I am a medical anthropologist with extensive training in linguistic anthropology and an
applied/engaged ethnographer. My research program explores how people navigate everyday ethical and
political dilemmas in providing and accessing care for psychiatric and substance use disorders in the
United States in rural and urban contexts.
My first book project draws on my research in Los Angeles and documents the ethical, political, and economic dilemmas that emerge amid psychiatric
crises for people with severe mental health disorders or disabilities and their professional or family caretakers. Engaging an extensive historical and contemporary archive and 4 years of ethnographic research, the book documents how histories of mental health care activism and political reform have shaped legal processes and institutional structures of public mental healthcare in Los Angeles and its intersections with the criminal justice system. The book engages the lived experiences of medical and legal professionals working at the intersections of law and medicine, people who have been treated in crisis care contexts and people engaged in medical healthcare activism to to explore how medico-legal articulations of disability, autonomy, health, and safety impact when, how, and which people may access institutionalized care.
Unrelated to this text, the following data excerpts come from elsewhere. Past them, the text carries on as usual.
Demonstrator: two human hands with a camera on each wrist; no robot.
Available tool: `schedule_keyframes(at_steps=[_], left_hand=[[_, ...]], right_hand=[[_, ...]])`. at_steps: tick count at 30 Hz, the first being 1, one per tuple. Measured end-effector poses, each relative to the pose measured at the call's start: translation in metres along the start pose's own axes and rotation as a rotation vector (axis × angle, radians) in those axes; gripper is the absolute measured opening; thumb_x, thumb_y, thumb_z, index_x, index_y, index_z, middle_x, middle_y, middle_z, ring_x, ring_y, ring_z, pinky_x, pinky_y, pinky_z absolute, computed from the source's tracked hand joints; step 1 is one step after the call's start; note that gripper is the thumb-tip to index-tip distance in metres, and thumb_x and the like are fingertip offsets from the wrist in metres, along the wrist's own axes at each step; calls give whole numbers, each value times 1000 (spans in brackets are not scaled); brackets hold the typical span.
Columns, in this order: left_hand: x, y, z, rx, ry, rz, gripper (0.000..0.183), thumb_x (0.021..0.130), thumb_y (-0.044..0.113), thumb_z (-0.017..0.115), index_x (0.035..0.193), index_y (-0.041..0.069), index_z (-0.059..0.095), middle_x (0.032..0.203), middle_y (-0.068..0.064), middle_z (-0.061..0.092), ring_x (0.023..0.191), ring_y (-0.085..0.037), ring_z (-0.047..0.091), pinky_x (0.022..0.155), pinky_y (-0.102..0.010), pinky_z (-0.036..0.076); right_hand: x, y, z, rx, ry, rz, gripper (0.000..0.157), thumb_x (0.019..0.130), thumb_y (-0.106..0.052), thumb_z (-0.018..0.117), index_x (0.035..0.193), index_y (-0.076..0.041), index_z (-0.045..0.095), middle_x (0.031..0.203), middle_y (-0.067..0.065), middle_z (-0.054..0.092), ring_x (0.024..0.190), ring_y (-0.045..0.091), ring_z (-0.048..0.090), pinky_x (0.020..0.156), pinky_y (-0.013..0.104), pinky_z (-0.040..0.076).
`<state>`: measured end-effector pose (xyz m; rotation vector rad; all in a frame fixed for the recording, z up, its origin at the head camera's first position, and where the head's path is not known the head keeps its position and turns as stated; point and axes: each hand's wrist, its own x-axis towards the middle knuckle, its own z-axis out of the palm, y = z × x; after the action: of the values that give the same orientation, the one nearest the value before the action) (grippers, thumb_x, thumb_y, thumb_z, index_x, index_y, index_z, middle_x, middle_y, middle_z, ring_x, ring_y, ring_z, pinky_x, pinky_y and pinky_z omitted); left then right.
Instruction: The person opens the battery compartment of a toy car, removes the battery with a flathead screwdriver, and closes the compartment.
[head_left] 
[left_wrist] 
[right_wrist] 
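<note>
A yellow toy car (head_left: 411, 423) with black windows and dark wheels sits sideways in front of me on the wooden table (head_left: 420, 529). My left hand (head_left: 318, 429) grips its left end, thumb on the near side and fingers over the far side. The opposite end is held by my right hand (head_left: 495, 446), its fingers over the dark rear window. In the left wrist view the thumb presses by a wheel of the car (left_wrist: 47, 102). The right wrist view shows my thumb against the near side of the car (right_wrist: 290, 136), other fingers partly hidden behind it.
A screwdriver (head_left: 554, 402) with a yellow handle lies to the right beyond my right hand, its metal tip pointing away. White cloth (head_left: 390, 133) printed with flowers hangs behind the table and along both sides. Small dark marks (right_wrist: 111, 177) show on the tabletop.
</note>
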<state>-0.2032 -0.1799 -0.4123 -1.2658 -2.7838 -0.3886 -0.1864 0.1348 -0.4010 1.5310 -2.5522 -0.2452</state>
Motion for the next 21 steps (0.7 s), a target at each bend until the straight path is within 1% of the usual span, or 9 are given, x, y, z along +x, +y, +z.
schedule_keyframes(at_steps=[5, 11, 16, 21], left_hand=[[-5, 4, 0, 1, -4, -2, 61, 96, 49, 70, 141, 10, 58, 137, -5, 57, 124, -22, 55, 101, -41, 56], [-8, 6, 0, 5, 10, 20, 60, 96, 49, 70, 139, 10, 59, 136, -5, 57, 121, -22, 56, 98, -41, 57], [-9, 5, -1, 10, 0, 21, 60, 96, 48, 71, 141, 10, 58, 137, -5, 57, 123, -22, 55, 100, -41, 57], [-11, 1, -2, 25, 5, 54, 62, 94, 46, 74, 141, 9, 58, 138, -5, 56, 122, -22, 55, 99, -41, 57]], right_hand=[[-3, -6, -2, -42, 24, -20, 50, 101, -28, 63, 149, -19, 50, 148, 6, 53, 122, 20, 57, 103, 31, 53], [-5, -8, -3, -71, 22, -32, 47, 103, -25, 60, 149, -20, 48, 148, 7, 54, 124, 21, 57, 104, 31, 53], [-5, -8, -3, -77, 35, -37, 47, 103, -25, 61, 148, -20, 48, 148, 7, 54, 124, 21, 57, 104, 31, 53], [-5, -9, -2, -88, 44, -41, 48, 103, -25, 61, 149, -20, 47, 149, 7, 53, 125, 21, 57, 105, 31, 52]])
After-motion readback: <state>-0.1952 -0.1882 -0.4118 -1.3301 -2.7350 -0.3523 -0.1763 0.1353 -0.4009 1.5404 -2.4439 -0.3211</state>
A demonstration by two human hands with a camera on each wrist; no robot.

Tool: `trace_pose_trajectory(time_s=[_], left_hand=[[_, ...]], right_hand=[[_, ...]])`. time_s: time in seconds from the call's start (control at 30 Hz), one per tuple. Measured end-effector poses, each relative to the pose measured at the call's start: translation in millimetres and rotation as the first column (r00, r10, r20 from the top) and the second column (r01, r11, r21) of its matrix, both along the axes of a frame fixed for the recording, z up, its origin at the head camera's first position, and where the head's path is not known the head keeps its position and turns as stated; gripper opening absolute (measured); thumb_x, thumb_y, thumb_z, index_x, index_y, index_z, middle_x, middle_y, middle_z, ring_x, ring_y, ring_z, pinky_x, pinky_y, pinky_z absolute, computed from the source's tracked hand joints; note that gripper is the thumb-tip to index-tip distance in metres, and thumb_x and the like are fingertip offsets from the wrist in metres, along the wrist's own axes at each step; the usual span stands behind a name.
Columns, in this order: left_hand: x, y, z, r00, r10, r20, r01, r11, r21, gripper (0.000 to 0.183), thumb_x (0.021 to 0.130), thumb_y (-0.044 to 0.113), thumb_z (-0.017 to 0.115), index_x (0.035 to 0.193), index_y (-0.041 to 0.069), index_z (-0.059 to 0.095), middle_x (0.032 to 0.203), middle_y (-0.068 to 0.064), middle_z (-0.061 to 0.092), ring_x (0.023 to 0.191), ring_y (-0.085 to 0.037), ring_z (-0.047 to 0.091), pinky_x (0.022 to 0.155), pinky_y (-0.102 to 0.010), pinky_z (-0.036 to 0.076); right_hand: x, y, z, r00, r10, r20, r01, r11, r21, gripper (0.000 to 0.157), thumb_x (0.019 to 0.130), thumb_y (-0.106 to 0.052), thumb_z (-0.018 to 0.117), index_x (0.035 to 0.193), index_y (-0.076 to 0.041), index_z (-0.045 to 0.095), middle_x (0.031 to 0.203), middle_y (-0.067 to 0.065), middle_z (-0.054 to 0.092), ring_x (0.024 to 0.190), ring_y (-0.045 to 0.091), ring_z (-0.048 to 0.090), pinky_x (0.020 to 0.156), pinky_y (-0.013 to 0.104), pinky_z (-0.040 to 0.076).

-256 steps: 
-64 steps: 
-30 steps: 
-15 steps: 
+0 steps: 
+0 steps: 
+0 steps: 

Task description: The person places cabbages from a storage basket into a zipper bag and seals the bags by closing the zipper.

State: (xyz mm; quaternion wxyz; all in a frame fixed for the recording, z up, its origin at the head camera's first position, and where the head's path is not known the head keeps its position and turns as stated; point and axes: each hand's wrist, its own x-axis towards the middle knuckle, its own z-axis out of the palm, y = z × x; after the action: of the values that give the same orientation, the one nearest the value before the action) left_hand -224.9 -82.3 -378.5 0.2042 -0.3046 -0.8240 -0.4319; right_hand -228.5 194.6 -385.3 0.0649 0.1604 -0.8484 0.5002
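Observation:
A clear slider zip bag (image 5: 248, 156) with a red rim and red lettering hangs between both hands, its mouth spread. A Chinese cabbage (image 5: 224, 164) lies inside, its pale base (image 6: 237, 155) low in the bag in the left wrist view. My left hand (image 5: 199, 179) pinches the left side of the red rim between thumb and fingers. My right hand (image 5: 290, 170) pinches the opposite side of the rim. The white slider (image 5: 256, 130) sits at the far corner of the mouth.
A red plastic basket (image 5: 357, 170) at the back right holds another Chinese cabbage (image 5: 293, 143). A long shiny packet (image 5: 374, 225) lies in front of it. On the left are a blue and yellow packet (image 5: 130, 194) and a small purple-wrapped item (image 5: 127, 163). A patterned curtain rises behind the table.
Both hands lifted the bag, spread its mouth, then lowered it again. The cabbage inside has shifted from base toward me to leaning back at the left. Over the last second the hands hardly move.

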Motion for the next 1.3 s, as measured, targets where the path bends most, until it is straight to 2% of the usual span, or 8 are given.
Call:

My second project is based on collaborative fieldwork conducted with China Scherz (Keogh School of Global Affairs, Notre Dame) in Central Appalachia. There, a complex of historical, economic, medical, and culturally extractivist policies have profoundly shaped public access to and perceptions of biomedical care. Our research is a 4-year longitudinal and person-centered comparative study of clinical and faith-based recovery programs. As people discern how and when to engage in faith-based and clinical recovery models, we document how these distinct care modalities shape individual and communal narratives of self-determination, hope, freedom, and well-being. In the process, we propose a "hopesick" model of interdependency that highlights and emphasizes the cultural, political, economic, and interpersonal contingency that animates our research collaborators' practices of recovery, relapse, and personal accountability.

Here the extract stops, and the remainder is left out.